Task item:
If a line in the records below contains the word "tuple", copy it.

Records to use:

──────────────────────────────

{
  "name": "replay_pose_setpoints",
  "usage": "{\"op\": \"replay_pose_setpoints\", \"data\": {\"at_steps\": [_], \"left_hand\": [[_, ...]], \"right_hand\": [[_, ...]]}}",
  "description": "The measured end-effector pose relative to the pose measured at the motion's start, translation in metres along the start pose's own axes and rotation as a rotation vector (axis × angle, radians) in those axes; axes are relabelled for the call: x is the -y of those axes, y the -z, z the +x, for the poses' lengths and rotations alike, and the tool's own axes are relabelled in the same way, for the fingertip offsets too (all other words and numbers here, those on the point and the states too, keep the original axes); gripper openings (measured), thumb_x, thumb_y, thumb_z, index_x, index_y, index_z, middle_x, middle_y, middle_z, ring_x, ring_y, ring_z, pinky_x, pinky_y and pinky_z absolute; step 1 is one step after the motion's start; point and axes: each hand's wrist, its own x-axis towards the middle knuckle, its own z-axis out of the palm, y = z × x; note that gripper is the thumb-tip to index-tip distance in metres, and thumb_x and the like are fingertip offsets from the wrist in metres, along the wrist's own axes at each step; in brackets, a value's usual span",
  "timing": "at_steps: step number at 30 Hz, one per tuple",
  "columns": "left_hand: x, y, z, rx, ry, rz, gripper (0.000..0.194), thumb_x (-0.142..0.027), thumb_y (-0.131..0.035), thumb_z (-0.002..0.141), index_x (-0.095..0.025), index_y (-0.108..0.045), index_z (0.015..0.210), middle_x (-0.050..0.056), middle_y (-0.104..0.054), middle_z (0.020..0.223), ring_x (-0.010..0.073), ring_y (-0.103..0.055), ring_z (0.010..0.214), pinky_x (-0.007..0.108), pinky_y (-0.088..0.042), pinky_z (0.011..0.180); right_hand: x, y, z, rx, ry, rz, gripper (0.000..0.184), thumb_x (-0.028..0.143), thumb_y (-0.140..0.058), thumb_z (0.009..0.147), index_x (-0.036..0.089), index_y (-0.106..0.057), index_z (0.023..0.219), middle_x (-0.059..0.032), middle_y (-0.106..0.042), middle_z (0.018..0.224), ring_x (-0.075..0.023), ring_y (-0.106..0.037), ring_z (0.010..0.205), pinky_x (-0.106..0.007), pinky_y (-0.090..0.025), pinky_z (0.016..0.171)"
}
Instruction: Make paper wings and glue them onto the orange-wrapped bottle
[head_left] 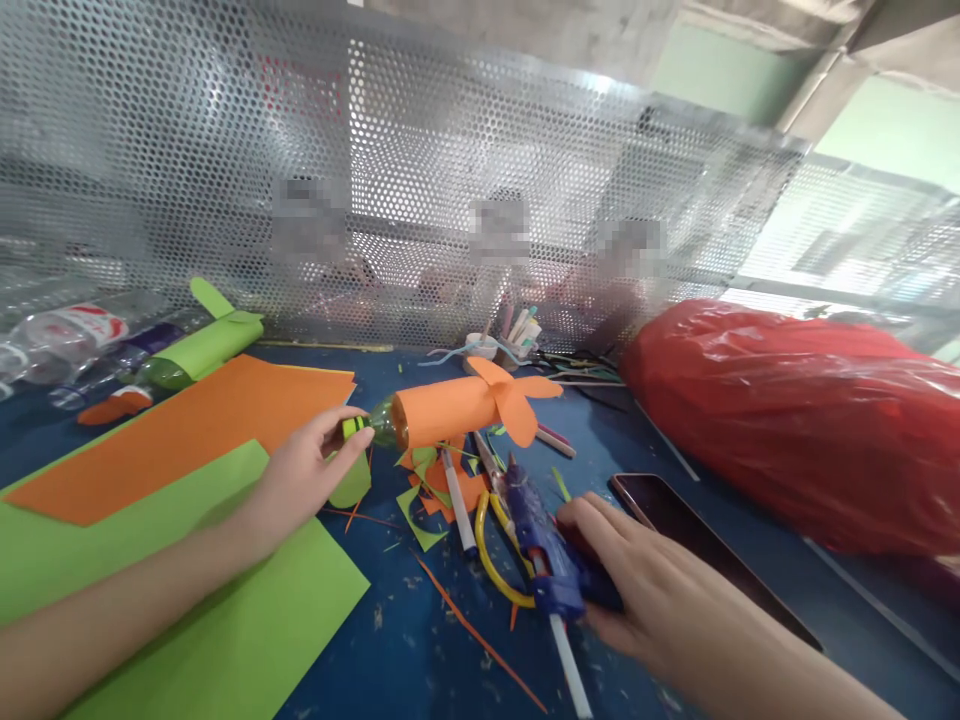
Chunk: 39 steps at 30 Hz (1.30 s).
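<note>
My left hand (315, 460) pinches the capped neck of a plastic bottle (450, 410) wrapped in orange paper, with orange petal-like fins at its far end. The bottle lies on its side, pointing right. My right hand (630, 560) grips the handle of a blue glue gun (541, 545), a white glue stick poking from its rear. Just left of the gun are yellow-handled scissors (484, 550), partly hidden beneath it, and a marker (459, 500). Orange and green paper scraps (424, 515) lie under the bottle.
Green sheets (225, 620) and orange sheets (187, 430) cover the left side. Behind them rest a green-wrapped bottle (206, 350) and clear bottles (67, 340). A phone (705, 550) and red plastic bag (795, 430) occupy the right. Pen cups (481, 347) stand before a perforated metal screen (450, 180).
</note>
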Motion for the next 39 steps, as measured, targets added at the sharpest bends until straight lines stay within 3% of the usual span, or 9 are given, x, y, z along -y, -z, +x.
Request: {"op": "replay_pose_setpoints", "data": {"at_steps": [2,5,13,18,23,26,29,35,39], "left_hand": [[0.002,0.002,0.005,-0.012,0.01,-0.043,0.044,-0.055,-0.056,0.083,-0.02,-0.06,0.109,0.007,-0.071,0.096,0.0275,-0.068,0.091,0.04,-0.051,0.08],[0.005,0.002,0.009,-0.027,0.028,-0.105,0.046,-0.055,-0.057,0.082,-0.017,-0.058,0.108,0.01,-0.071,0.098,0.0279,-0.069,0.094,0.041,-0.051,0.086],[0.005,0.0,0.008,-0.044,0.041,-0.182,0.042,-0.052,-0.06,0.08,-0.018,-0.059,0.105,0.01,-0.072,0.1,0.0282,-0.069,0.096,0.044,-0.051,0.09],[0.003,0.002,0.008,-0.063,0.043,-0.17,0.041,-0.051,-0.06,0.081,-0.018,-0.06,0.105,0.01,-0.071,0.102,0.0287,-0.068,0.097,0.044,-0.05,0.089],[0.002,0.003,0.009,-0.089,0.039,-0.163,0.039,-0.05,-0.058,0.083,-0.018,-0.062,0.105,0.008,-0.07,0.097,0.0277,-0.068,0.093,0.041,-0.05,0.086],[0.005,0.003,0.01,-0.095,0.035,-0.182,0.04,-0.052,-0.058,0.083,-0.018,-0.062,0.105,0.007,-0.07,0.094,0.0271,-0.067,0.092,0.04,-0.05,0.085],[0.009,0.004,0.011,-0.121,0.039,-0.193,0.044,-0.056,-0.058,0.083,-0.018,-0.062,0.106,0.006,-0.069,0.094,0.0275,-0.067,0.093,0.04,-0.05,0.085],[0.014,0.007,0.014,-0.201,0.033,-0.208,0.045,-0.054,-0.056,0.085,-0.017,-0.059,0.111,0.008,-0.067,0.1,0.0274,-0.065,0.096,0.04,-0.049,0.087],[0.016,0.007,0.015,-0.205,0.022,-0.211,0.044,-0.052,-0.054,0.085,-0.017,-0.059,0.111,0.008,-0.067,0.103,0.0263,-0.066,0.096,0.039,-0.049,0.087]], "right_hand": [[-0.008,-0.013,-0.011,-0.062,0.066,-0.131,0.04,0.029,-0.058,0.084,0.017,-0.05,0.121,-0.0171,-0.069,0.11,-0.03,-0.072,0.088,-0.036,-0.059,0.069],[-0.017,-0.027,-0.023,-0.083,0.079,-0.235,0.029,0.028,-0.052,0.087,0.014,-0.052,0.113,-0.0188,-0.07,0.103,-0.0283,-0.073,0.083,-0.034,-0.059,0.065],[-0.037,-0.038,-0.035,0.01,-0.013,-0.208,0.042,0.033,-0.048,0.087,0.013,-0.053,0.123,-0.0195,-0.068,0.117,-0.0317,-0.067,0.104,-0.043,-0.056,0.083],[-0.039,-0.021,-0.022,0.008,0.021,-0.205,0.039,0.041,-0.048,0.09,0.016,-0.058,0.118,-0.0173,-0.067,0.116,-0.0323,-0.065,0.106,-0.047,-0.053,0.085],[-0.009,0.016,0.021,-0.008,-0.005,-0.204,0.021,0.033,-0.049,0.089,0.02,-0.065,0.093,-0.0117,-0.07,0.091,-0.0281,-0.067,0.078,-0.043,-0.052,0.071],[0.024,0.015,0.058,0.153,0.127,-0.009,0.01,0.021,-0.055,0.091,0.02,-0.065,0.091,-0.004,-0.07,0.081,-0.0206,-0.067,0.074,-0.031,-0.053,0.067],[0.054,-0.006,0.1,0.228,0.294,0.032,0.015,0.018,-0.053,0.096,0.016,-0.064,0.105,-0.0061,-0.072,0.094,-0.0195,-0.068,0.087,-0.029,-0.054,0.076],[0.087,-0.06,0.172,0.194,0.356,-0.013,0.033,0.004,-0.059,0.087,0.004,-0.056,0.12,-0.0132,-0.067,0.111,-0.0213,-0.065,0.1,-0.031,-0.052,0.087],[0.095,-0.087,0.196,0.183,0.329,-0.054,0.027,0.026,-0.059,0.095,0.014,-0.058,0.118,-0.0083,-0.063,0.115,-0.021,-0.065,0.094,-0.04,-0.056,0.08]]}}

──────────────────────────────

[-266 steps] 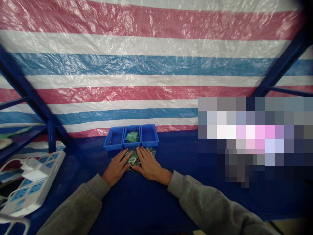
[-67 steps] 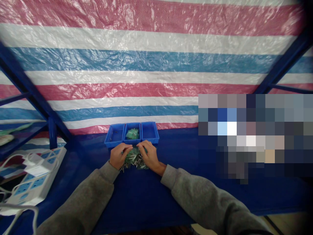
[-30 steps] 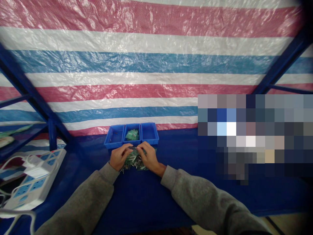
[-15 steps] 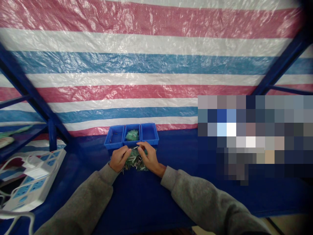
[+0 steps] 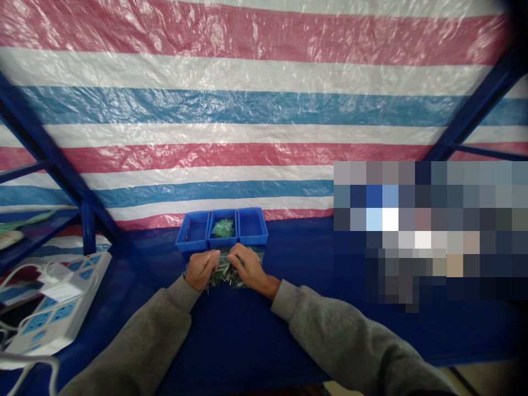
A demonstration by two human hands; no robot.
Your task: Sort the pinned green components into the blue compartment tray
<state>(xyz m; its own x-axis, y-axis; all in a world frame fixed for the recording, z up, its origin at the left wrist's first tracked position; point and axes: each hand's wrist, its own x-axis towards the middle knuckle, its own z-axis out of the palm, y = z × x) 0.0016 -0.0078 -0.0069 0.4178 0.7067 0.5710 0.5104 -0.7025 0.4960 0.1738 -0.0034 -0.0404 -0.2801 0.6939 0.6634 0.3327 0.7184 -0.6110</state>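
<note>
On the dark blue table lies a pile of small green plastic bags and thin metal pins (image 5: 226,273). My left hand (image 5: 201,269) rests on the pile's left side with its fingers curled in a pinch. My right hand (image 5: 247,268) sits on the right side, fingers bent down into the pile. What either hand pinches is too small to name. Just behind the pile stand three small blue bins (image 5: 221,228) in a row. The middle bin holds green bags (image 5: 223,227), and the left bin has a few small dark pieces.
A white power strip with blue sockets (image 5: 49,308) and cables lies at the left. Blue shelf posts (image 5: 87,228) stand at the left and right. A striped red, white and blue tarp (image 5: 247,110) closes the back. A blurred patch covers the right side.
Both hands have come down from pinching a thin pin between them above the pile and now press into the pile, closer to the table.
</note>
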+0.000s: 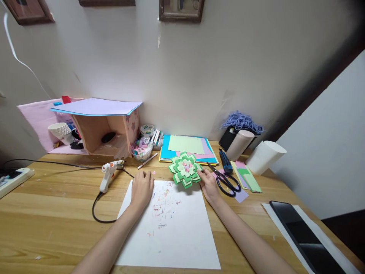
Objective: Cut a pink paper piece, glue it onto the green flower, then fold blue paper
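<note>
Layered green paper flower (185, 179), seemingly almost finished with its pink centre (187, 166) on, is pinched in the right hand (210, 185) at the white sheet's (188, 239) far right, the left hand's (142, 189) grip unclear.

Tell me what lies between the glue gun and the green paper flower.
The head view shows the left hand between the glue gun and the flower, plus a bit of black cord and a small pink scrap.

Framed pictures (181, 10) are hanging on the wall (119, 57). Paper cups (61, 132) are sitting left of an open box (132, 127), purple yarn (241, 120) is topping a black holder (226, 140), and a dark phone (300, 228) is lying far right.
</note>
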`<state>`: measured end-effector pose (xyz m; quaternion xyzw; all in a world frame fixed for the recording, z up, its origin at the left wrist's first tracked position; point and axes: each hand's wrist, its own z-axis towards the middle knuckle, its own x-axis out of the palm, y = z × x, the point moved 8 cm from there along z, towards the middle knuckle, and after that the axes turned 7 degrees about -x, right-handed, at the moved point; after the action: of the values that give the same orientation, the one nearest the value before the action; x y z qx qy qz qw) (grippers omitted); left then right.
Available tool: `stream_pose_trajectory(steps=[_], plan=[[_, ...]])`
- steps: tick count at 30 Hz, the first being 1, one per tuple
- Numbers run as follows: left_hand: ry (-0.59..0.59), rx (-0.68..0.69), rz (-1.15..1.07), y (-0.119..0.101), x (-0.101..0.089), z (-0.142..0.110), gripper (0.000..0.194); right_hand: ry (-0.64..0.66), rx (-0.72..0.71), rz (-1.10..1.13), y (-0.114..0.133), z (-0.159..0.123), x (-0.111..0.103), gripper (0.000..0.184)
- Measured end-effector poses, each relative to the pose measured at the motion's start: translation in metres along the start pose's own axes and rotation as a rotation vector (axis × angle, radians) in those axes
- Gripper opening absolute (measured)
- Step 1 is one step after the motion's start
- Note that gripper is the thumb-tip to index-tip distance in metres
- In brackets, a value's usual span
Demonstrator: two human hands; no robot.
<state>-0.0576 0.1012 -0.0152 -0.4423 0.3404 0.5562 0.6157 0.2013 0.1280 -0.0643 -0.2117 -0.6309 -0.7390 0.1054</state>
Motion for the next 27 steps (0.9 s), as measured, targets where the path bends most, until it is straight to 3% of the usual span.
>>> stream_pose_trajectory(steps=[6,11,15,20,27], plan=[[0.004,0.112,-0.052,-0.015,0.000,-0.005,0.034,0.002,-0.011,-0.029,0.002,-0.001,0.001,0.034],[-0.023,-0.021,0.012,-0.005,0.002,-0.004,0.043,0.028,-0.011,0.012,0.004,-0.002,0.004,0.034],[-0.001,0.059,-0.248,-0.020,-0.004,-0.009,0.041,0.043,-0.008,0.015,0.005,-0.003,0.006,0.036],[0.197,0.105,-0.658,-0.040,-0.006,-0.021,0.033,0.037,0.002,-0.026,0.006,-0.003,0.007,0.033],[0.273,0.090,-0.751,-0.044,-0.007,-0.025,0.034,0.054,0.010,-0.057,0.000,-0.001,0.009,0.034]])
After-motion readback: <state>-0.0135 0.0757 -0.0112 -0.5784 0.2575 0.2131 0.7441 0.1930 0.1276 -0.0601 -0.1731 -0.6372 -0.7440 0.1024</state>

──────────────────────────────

Problem solution:
  "timing": "at_steps: step number at 30 Hz, one per tuple",
- steps: tick count at 30 Hz, the first being 1, one per tuple

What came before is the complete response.